== WHAT YOU NEED TO DO ==
Would it be possible to write out each entry below exactly, without the pictures?

== INFORMATION PROVIDED ==
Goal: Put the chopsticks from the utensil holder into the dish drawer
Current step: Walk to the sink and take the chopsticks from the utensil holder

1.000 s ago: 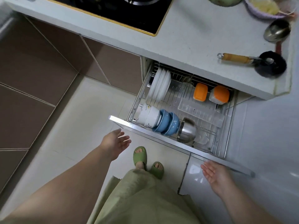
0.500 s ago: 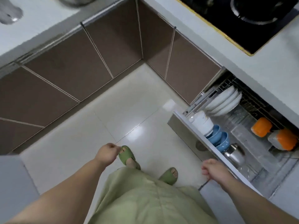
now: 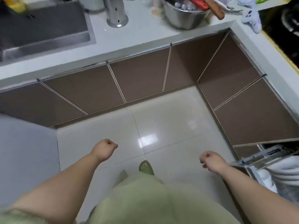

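Observation:
A perforated steel utensil holder stands on the white counter at the top, right of the sink; its top is cut off, so no chopsticks show. The dish drawer stays pulled out at the right edge, with white dishes partly in view. My left hand hangs over the floor in a loose fist, holding nothing. My right hand is also curled shut and holds nothing, just left of the drawer's front corner.
A steel sink sits top left. A metal bowl with utensils stands right of the holder. The black hob is top right. Brown cabinet doors line the corner. My green slipper is on the tiled floor.
The view has swung left from the open drawer to the counter corner with the sink and holder. Both hands went from open fingers to loose fists and moved away from the drawer.

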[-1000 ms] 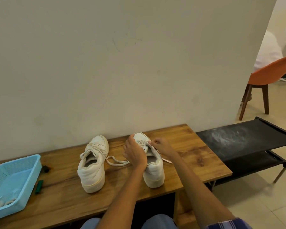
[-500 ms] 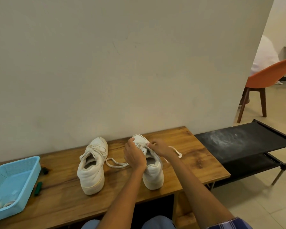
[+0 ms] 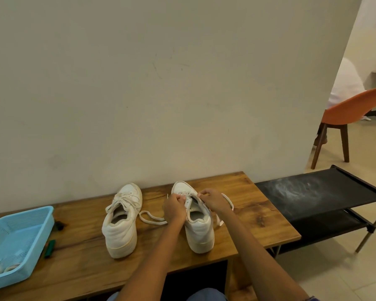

== SOLUTION FOR THIS EXERCISE ==
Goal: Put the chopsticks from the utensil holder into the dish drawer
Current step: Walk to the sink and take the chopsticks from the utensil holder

1.000 s ago: 
0.500 s ago: 
now: 

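Observation:
A perforated steel utensil holder stands on the white counter at the top, right of the sink; its top is cut off, so no chopsticks show. The dish drawer stays pulled out at the right edge, with white dishes partly in view. My left hand hangs over the floor in a loose fist, holding nothing. My right hand is also curled shut and holds nothing, just left of the drawer's front corner.
A steel sink sits top left. A metal bowl with utensils stands right of the holder. The black hob is top right. Brown cabinet doors line the corner. My green slipper is on the tiled floor.
The view has swung left from the open drawer to the counter corner with the sink and holder. Both hands went from open fingers to loose fists and moved away from the drawer.
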
[-1000 ms] 
[-500 ms] 
[+0 ms] 

The exercise is finished.